3. Reading Using the Shard
Now that you've
reviewed how connections strings are handled in the application and the
library, you need to know how the shard handles a SELECT operation against multiple databases. In its simplest form, the library executes the SELECT operation against the list of connections defined previously.
The client application calls ExecuteShardQuery, which in turn loops over the list of SqlConnection objects (see Figure 4).
If you look at the code, you see that a copy of each connection object
is made first; this is to avoid any potential collisions if the client
code makes a call to this method multiple times (a connection can only
make one call at a time). Then, for each connection, the code calls ExecuteSingleQuery, which is the method in the shard library that makes the call to the database.

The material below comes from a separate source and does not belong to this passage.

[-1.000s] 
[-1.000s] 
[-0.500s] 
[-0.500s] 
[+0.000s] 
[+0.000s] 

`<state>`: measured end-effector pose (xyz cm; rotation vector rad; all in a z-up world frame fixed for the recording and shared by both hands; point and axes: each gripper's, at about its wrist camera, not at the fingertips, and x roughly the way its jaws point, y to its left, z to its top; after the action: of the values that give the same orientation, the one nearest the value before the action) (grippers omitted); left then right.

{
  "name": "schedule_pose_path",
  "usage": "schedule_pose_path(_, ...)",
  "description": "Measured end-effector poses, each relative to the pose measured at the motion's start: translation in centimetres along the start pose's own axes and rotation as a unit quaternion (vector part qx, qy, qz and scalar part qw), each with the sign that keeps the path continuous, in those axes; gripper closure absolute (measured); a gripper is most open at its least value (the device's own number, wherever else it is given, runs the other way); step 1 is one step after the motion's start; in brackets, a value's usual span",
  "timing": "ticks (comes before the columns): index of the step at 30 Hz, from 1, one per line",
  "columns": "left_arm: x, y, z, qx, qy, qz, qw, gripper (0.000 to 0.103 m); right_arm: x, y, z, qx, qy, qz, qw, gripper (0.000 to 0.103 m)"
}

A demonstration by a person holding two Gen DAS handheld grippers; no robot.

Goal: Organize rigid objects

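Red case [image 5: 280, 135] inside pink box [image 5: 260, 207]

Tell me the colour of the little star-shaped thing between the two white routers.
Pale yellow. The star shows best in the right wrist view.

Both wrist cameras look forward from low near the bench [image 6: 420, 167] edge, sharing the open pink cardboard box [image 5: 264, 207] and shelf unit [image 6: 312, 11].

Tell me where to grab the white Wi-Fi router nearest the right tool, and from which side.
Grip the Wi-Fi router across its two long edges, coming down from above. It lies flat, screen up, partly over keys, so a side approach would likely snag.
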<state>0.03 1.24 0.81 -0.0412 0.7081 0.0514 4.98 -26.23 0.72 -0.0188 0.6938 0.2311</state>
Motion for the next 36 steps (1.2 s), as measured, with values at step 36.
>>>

The ExecuteShardQuery method is designed to call the ExecuteSingleQuery
method multiple times in parallel using the TPL. The TPL provides many
useful methods to easily handle parallel processing without having to
manage threads. The shard library uses Parallel.ForEach,
which is a construct that allows the code to execute an inline method
concurrently, and automatically adjusts the number of threads depending
on your computer's hardware configuration. So, the more CPUs you have,
the faster the following code executes, if you have enough connections
to loop through. Note, however, that you need to lock the data object
(line 5), which is a DataTable, because it could be accessed by other executing threads. Finally, the Merge method on the DataTable
object concatenates resultsets from the various connections. After the
loop has executed, the resulting data object has the list of records
retrieved from the shard, in no guaranteed order:
1) Parallel.ForEach(connections,
2) delegate(SqlConnection c)
3) {
4) DataTable dt = ExecuteSingleQuery(command, c, exceptions);
5) lock (data)
6) data.Merge(dt, true, MissingSchemaAction.Add);
7) }
8) );
The following code is a
simplified version of the actual sample application. (For clarity, some
code that calculates execution time and performs exception handling has
been removed.) Line 4 sets the command text to be executed, such as a SELECT statement, and line 5 executes it against the shard. Instead of calling ExecuteReader, the code calls ExecuteShardQuery to use the shard. Line 7 binds the resulting DataTable and displays the records returned by the shard:
1) SqlCommand cmd = new SqlCommand();
2) DataTable dataRes = new DataTable();
3)
4) cmd.CommandText = this.textBox1.Text;
5) dataRes = cmd.ExecuteShardQuery();
6)
7) dataGridView2.DataSource = dataRes;
Figure 5 shows the outcome of this code. The SELECT
statement is designed to return database object names and types.
Executing the statement against the shard performs as expected. However,
notice that an extra column has been added to the display: __guidDB__.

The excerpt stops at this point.